→ PROBLEM REQUIREMENTS
Within the records below is a range that opens at the line with "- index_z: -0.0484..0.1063" and closes at the line with "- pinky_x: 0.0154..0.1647". Return that range word for word, both ends included, and only that range.

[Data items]
^^^^^^^^^^^^^^^^

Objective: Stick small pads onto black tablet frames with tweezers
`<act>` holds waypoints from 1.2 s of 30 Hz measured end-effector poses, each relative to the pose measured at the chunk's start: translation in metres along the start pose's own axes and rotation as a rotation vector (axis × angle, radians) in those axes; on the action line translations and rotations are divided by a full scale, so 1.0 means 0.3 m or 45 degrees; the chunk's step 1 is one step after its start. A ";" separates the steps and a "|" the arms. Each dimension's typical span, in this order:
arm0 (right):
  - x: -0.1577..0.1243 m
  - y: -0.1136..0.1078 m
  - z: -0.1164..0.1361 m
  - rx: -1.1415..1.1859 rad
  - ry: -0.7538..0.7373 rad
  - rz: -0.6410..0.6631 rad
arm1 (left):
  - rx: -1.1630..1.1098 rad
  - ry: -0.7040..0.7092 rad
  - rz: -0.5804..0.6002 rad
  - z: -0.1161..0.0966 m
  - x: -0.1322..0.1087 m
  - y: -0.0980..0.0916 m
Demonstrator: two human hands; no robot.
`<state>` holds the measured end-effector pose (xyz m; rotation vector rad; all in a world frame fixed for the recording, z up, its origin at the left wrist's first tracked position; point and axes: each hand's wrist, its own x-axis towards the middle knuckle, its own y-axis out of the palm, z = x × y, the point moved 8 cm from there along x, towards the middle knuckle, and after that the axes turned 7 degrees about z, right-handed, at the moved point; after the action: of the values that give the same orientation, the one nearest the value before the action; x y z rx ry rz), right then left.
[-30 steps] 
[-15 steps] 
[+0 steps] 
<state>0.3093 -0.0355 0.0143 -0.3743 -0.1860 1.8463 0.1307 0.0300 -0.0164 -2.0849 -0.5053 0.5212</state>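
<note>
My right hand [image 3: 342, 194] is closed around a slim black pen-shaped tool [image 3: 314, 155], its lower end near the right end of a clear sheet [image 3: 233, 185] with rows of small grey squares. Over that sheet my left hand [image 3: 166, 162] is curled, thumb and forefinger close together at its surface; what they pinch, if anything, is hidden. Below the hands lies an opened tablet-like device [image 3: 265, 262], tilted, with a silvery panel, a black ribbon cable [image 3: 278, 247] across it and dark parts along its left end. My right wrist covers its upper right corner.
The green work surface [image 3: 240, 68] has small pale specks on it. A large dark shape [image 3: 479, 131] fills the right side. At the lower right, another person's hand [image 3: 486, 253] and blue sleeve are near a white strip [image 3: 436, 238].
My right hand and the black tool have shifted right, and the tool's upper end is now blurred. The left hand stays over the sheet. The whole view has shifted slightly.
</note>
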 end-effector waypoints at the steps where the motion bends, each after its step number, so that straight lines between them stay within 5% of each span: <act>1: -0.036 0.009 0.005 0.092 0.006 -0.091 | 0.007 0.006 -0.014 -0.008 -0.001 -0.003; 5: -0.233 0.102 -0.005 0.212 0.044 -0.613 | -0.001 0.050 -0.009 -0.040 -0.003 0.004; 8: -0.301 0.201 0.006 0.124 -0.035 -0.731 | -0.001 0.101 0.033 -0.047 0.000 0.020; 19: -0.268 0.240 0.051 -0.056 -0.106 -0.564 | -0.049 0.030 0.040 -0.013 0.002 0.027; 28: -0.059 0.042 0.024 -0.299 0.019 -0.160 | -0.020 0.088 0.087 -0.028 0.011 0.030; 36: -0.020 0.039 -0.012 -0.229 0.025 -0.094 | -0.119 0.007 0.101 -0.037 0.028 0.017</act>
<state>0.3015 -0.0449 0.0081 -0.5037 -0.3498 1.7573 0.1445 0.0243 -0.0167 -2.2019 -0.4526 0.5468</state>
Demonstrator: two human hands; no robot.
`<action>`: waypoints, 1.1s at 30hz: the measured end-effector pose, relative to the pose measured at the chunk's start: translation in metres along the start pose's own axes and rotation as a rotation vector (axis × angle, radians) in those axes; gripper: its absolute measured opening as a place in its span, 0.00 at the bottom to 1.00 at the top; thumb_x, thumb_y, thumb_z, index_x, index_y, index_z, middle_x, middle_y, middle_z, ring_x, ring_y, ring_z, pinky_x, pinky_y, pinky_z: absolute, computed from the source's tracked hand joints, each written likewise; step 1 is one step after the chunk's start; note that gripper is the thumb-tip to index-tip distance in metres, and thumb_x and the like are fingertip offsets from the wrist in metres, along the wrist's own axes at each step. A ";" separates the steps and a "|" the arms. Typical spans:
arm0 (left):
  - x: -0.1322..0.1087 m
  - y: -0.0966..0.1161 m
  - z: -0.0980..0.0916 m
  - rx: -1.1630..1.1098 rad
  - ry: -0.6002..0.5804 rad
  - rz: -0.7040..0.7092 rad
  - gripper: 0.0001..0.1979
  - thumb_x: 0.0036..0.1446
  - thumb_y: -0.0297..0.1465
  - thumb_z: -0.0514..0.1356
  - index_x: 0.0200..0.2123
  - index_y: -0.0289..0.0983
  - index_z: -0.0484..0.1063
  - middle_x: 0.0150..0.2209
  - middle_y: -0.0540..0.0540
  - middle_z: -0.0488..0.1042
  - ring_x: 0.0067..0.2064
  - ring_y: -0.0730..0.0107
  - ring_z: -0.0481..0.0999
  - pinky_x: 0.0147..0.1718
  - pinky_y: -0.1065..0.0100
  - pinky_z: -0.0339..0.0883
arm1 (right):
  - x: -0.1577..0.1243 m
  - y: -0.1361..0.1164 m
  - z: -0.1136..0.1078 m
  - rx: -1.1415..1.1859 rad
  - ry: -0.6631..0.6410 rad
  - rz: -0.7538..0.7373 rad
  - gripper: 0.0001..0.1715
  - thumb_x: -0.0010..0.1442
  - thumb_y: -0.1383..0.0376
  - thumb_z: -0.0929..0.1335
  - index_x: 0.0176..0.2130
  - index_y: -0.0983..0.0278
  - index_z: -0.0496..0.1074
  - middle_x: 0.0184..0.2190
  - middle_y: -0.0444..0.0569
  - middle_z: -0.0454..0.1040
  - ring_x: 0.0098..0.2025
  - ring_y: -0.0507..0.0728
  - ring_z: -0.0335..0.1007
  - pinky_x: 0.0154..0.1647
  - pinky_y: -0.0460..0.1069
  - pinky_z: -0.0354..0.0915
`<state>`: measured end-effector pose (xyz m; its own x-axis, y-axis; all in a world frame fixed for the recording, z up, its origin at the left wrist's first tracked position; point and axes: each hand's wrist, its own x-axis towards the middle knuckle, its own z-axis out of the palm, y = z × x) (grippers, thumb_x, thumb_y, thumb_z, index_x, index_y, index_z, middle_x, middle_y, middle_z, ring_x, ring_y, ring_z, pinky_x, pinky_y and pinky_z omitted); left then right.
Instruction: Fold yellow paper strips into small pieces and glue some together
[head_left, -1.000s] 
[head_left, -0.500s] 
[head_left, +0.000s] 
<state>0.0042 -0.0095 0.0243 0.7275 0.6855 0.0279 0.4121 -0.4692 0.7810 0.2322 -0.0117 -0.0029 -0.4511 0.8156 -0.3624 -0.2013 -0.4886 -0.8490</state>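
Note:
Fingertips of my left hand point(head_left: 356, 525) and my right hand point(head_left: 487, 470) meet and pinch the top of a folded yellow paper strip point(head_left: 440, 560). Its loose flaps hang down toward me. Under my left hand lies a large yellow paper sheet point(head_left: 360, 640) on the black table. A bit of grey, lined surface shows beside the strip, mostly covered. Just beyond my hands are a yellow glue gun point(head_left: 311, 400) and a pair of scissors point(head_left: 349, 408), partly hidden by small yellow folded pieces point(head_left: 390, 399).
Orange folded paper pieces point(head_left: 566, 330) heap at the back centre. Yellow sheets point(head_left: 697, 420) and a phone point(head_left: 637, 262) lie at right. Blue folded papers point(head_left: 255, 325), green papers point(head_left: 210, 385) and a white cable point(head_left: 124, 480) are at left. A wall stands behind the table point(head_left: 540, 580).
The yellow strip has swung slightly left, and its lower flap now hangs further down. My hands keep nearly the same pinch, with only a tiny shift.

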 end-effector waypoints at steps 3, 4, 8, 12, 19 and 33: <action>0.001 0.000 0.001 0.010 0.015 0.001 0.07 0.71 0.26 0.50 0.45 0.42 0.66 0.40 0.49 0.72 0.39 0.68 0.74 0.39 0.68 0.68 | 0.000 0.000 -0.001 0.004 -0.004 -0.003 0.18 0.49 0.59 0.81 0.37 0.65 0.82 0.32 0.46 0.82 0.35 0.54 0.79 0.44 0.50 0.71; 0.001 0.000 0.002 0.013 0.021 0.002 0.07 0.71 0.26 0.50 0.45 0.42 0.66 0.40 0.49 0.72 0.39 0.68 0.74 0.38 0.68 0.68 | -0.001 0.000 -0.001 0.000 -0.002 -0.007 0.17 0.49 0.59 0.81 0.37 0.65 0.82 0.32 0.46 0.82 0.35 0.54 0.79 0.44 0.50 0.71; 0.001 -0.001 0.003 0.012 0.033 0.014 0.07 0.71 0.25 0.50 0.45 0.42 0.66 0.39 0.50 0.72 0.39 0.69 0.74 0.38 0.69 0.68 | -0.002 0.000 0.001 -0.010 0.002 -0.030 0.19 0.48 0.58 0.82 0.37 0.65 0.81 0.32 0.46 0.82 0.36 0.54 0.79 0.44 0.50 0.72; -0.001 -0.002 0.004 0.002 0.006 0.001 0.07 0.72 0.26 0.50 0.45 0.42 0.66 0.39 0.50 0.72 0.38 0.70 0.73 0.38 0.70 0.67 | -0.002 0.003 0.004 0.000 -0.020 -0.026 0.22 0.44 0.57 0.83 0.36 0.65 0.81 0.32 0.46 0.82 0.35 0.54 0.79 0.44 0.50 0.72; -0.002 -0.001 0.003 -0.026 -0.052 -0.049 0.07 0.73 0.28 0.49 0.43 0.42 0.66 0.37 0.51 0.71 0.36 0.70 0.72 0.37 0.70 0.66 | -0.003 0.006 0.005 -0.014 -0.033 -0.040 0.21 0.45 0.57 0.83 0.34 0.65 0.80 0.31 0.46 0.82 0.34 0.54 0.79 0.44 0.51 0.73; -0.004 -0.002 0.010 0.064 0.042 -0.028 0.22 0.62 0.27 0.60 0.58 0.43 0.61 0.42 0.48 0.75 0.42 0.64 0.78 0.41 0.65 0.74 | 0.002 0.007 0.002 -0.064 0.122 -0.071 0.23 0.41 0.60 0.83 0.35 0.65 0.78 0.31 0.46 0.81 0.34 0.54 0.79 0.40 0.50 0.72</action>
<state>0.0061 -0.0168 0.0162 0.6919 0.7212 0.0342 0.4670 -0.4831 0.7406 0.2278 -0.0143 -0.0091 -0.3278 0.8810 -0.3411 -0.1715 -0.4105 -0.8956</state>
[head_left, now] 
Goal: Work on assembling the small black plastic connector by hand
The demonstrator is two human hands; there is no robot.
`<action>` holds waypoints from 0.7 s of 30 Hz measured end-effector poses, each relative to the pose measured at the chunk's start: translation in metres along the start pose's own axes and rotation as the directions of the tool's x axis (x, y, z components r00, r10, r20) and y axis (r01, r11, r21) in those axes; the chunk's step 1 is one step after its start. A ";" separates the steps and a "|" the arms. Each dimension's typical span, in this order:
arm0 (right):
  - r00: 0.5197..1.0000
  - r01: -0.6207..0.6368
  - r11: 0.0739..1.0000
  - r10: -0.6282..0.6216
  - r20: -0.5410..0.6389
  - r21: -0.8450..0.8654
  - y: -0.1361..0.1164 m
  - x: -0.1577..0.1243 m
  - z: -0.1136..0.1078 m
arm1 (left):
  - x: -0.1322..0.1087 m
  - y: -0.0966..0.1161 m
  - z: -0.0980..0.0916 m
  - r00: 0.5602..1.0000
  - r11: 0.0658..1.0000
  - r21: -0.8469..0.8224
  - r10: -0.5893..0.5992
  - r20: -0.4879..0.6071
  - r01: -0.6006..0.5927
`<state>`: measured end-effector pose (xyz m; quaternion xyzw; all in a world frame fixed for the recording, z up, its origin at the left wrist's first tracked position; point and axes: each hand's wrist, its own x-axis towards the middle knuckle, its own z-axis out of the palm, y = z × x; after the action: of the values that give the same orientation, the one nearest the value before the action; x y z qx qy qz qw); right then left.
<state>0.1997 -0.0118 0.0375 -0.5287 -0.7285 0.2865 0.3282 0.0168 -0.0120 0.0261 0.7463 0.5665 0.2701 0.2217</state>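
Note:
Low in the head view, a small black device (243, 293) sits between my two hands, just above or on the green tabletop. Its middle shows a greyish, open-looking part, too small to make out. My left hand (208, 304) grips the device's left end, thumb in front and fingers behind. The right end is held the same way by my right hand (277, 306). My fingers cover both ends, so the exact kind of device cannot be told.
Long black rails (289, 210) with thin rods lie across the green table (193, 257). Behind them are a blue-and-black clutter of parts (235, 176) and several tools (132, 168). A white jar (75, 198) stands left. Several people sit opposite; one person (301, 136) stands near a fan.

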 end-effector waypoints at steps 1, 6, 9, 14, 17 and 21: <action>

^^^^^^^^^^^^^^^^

→ WRITTEN ANSWER
  - index_z: -0.0484..0.1063
  - middle_x: 0.0150..0.2209
  - middle_y: -0.0540..0.0540
  - middle_z: -0.0488..0.1042
  - ring_x: 0.0067..0.2064
  - ring_y: -0.0730..0.0107
  - ring_z: -0.0481..0.0999
  - pinky_x: 0.0147..0.1718
  - pinky_y: -0.1065..0.0100
  - pinky_z: -0.0339..0.0883
arm1 (right):
  - x: -0.1577..0.1243 m
  - y: -0.1361..0.1164 m
  - z: -0.1136..0.1078 m
  - rx: -1.1415..1.1859 rad
  - ry: -0.6631..0.6410 rad
  - rz: -0.7538..0.7373 rad
  - gripper: 0.0001..0.1715
  - thumb_x: -0.0010..0.1442
  - thumb_y: -0.1383..0.0376
  - thumb_z: -0.0929..0.1335
  - index_x: 0.0176..0.2130
  - index_y: -0.0983..0.0278
  - index_z: -0.0496..0.1074
  - middle_x: 0.0184..0.2190
  - middle_y: -0.0444..0.0569
  - middle_z: -0.0454..0.1040
  - ring_x: 0.0098..0.2025
  - ring_y: -0.0507..0.0728
  - ring_z: -0.0335..0.1007
  - pinky_x: 0.0154..0.1647

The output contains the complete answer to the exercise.